Plans all have deductibles now, right, where they say basically, "All right, you know,
you pay the first so many dollars of your medical care in every category or certain
categories before insurance even pays a dime." For example, if I had $100 deductible on prescriptions,
my insurance doesn't cover my drug cost until I've spent $100 over the course of a year.
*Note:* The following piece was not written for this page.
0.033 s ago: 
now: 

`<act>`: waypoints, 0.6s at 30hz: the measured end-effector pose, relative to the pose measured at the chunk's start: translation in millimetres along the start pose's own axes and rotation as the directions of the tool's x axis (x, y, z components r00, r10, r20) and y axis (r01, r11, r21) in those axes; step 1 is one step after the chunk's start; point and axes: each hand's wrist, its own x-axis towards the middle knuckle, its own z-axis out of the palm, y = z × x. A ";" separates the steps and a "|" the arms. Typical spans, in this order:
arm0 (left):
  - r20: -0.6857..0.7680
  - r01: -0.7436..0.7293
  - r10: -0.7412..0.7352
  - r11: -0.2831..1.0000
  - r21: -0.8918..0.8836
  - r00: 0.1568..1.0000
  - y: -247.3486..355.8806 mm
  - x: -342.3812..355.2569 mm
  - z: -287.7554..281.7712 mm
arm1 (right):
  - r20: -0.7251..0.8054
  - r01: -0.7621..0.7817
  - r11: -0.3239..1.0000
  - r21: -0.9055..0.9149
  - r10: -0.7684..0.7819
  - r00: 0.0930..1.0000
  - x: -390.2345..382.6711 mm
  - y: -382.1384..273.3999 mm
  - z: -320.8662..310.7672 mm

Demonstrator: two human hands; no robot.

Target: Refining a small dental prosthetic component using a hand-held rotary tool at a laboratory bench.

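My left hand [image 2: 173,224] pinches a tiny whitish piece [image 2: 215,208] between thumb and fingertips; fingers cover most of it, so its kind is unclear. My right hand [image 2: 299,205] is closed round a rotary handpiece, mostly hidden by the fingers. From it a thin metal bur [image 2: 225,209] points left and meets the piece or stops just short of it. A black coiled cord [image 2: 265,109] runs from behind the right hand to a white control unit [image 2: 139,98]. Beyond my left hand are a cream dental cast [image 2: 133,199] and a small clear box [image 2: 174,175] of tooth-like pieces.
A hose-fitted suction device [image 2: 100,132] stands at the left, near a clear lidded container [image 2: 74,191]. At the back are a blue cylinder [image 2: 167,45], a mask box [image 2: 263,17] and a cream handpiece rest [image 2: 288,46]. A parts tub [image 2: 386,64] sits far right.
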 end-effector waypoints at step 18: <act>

Then at that point, right, then they start to cover it, so there's out of pocket costs
and there's premiums. The law provides ... as you know, it sells
insurance and the plans like ... these are standard features of all insurance plans,
but the law says if you're buying coverage on your own, depending on your income you'll
get some assistance. What's complicated, and I know a lot of people probably don't know
this unless they've actually gone through the exercise of shopping for one of these
policies, is that there's two forms of assistance. There's the assistance on the front end, on
the premium. The way that works, it's based on your income, and the amount of assistance
is a formula that has to do with how expensive insurance, the typical plan in your area,
and you basically ... it's like a credit and you can sort of apply that to whatever plan
you buy. You buy a cheaper plan, the same credit applies.
Actually, in some places, if you qualify for one of these, you can actually get a bronze
plan for free and you pay no premium on it because the tax credit is so high. In addition
to that, the law also says ... those out of pocket expenses, they can get pretty burdensome.
Anyone who's on medical, you know, been to the doctor, they get big and they get fast.
The law says, "We will also help you with your out of pocket expenses but with two conditions.
Number one, it's scaled on income like the premiums are, but it doesn't go as high."
In other words, not as many people qualify for those. If you want the numbers, the assistance
on the premiums, you're eligible for at least some money until you get to about four times
the poverty line, which for a family of four is actually like $96,000 a year.
The cost sharing is only up to 250% of the poverty line. What is that, about 40-something?
I want to say 40-something thousand per year for a family of four, maybe 50, somewhere
in there. I'll have to check on that. Harold Pollack: A little bit over 50, yes.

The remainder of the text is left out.